In fact, IRAC gradually moves from Stage 1, 2 to 3 whereas in the Ind AS, it comes to Stage 3. 1 and 2 is not recognized for calculating the coverage.

Rajesh Vasudevan

executive
#149

So as the standard asset requires only 0.4% of...

Dinesh Prajapati

executive
#150

So if you see on a total level, we are more -- the provision under Ind AS is more than direct. And we have not created an impairment reso as required under the new guidance they have issued on March 30.

Subramanian Iyer

analyst
#151

Yes. The point on the total coverage is taken. My question was more from a perspective that -- sir, I was a bit surprised that even under Stage 3, your IRAC provisioning is...

Ramesh Iyer

executive
#152

They are 2 different methods, right?

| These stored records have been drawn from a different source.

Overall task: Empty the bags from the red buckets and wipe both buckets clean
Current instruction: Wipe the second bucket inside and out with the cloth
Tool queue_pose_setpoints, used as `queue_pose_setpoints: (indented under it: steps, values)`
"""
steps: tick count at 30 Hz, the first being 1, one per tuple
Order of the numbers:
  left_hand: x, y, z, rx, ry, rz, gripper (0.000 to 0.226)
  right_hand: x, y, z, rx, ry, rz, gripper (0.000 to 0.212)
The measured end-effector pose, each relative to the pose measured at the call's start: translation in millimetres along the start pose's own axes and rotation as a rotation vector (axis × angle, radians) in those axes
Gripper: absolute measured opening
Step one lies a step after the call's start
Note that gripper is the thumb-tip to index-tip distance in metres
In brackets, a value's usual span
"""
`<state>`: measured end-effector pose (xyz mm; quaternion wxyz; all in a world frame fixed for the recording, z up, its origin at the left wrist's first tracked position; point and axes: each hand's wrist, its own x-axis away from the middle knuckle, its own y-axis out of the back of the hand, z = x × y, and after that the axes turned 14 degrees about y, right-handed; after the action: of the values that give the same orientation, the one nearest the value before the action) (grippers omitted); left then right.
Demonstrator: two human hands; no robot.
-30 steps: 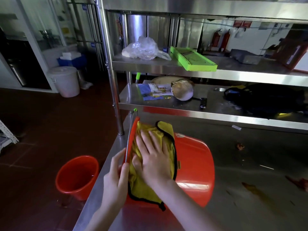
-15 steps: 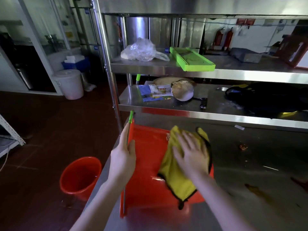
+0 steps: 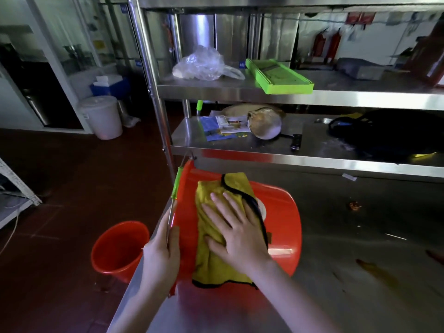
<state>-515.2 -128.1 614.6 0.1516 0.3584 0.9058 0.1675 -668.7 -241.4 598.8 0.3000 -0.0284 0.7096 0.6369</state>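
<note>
In the head view, your left hand (image 3: 161, 258) grips the rim of the tipped red bucket (image 3: 283, 219) lying on the steel table (image 3: 360, 260), your right hand (image 3: 237, 234) presses flat, fingers straight, on the yellow cloth (image 3: 211, 265) spread over its wall, and the second red bucket (image 3: 117, 248) stands on the floor beside the table.

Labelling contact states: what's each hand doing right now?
Left hand: grips the rim of the red plastic bucket lying sideways.
Right hand: open, flat on the yellow microfibre cloth.
</note>
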Motion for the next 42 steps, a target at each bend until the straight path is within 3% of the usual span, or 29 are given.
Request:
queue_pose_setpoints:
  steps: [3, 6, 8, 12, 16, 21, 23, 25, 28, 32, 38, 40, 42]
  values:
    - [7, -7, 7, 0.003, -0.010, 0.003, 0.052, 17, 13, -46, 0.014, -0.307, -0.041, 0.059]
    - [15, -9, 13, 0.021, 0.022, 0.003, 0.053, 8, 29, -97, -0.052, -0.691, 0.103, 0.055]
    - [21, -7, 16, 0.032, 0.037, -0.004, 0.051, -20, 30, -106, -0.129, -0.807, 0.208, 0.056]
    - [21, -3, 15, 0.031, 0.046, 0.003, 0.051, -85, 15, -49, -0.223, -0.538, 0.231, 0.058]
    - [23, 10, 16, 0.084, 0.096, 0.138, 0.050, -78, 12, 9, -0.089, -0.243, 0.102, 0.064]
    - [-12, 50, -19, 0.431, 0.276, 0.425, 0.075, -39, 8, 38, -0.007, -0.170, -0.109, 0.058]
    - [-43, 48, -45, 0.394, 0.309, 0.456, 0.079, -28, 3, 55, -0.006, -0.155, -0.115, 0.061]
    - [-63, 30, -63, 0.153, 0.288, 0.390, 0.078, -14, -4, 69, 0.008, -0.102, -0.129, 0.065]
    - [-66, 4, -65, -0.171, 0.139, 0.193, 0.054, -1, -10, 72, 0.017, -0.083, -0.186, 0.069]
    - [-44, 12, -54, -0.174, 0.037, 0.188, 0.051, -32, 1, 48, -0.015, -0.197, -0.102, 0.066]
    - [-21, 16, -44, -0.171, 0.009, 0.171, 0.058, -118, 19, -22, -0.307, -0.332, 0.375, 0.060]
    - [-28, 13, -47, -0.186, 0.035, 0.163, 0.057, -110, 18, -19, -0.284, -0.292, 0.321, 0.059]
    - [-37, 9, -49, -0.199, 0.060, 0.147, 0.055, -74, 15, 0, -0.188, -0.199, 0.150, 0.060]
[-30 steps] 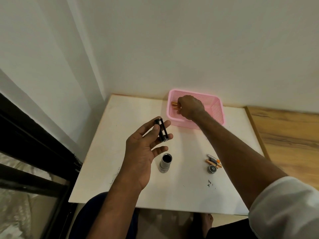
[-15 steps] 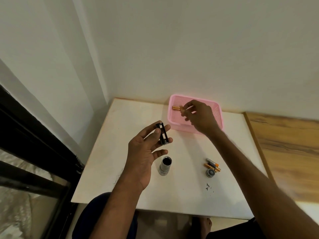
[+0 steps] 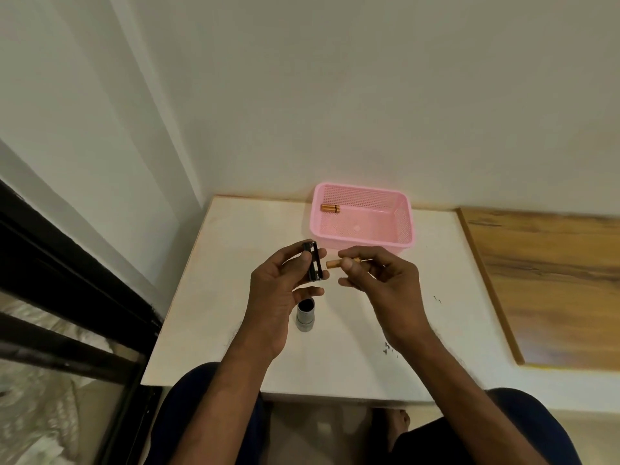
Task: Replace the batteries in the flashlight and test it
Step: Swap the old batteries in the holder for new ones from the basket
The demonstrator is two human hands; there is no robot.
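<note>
My left hand (image 3: 278, 293) holds a black battery holder (image 3: 312, 261) upright between thumb and fingers, above the white table. Just right of it, my right hand (image 3: 379, 283) pinches a copper-coloured battery (image 3: 333, 264) whose tip points at the holder, a small gap between them. The silver flashlight body (image 3: 305, 315) stands on the table below my left hand, open end up. One more copper battery (image 3: 330, 208) lies in the pink basket (image 3: 402, 226) at its far left corner. The old batteries and the cap are hidden behind my right arm.
The white table (image 3: 214, 263) sits in a wall corner, with a black window frame (image 3: 67, 263) to the left. A wooden surface (image 3: 543, 280) adjoins the table on the right. My knees are under the near edge.
My right hand has lifted a battery out of the pink basket and brought it down and left, next to the holder. My left hand has stayed put with the holder.
</note>
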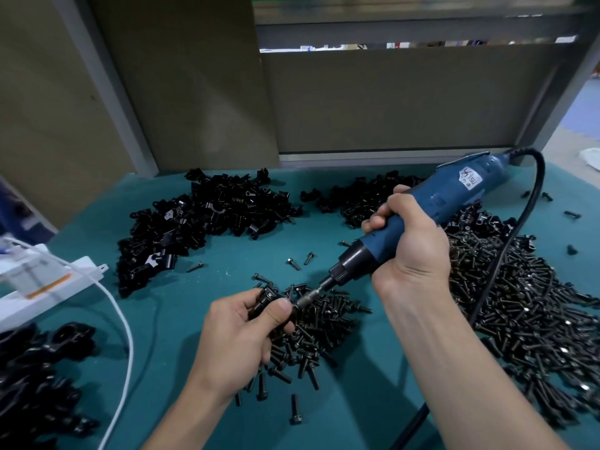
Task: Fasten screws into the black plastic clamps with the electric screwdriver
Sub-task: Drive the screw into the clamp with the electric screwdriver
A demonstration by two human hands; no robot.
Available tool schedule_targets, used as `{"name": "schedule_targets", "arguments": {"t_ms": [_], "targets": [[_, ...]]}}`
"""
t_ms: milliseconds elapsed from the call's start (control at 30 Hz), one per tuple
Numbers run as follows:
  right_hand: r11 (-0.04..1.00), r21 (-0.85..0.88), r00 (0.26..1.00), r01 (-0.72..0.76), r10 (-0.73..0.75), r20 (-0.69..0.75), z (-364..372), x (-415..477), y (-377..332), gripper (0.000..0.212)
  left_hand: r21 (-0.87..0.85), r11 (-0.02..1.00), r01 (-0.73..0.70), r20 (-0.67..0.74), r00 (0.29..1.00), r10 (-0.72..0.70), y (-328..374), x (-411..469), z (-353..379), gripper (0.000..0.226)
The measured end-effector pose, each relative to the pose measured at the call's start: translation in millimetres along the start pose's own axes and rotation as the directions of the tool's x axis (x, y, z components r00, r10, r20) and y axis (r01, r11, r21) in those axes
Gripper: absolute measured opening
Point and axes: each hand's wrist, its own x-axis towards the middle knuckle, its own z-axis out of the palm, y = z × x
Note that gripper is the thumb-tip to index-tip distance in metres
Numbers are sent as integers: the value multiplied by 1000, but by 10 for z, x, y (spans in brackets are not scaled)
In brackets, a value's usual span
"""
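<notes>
My left grip (240,329) pinches a black plastic clamp (264,298) over the screw pile (324,326), six o'clock on the bench (194,303). My right grip (410,245) wraps the electric screwdriver (435,203), bit seemingly touching the clamp.

One wide-angle view, from a camera worn on the person's head, facing forward and down. It looks from close above the counter (211,254). The left hand (233,332) and right hand (412,241), reaching in from the bottom edge, fill the lower middle. A wall (389,102) closes the far side.
</notes>
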Motion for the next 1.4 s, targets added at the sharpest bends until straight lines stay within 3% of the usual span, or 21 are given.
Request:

There is -- with the aging, you increase your provision under IRAC, whereas under Ind AS, it's a common rate, what we apply to all of it.

Operator

operator
#153

I now hand the conference over to Mr. Abhijit Tibrewal for closing comments.

Abhijit Tibrewal

analyst
#154

Thanks, Steven. Many thanks for the Mahindra Finance management and all the call participants for a very vibrant discussion today. Have a great evening. Thank you all.

Ramesh Iyer

executive
#155

Thank you.

Operator

operator
#156

Ladies and gentlemen, on behalf of ICICI Securities Limited, that concludes this conference. Thank you all for joining us, and you may now disconnect your lines.